Nuove polemiche sull’Eurovision Song Contest 2019, in programma dal 14 al 18 maggio. A soli quattro giorni dall’apertura delle vendite dei biglietti, KAN, l’emittente nazionale israeliana che ha il compito di organizzare l’evento, ne ha ordinato l’immediata sospensione a causa di presunte irregolarità emerse in seguito ad alcuni controlli. Secondo quanto riportato sul portale israeliano Ynet, centinaia dei posti migliori, circa 300, sarebbero stati venduti a personalità locali del mondo dello spettacolo e dello sport, oltre che a funzionari dell’organizzazione stessa. Ciò sarebbe avvenuto “in completa contraddizione con quanto stabilito dal Consiglio di Amministrazione di KAN”, come specificano alcuni media locali, escludendo quindi altrettanti potenziali spettatori che non hanno avuto possibilità di acquistarli. L’organizzazione ha quindi chiesto a Leaan, il portale digitale in cui i biglietti venivano venduti, di sospenderne la vendita in attesa di ulteriori verifiche. Se le presunte irregolarità verranno confermate, KAN sequestrerà i biglietti e li rimetterà in vendita.
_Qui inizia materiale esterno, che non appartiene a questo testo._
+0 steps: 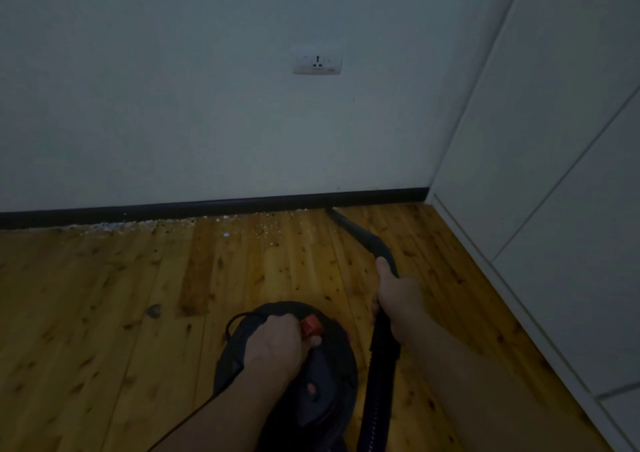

Tuttavia, secondo diverse fonti citate dalla stampa locale, non sono state infrante le regole e ognuno ha pagato il prezzo per i propri biglietti, che varia tra i 75 e i 500 euro, a seconda della posizione, della tipologia di show (semifinale o finale) e della forma di acquisto. Anche il portale Leaan ha garantito che “le vendite dei biglietti sono state effettuate secondo le istruzioni di KAN” e che nessuna procedura è stata infranta. Ad ogni modo polemiche sulla vendita dei biglietti erano già sorte da tempo, sia per il costo elevato che per la disponibilità (l’International Convention Center di Tel Aviv ha una capienza di 10.000 persone, ma sono stati contemplati per il pubblico “solo” 4.300 posti). E ora questa sospensione, che getta ulteriori ombre sull’organizzazione.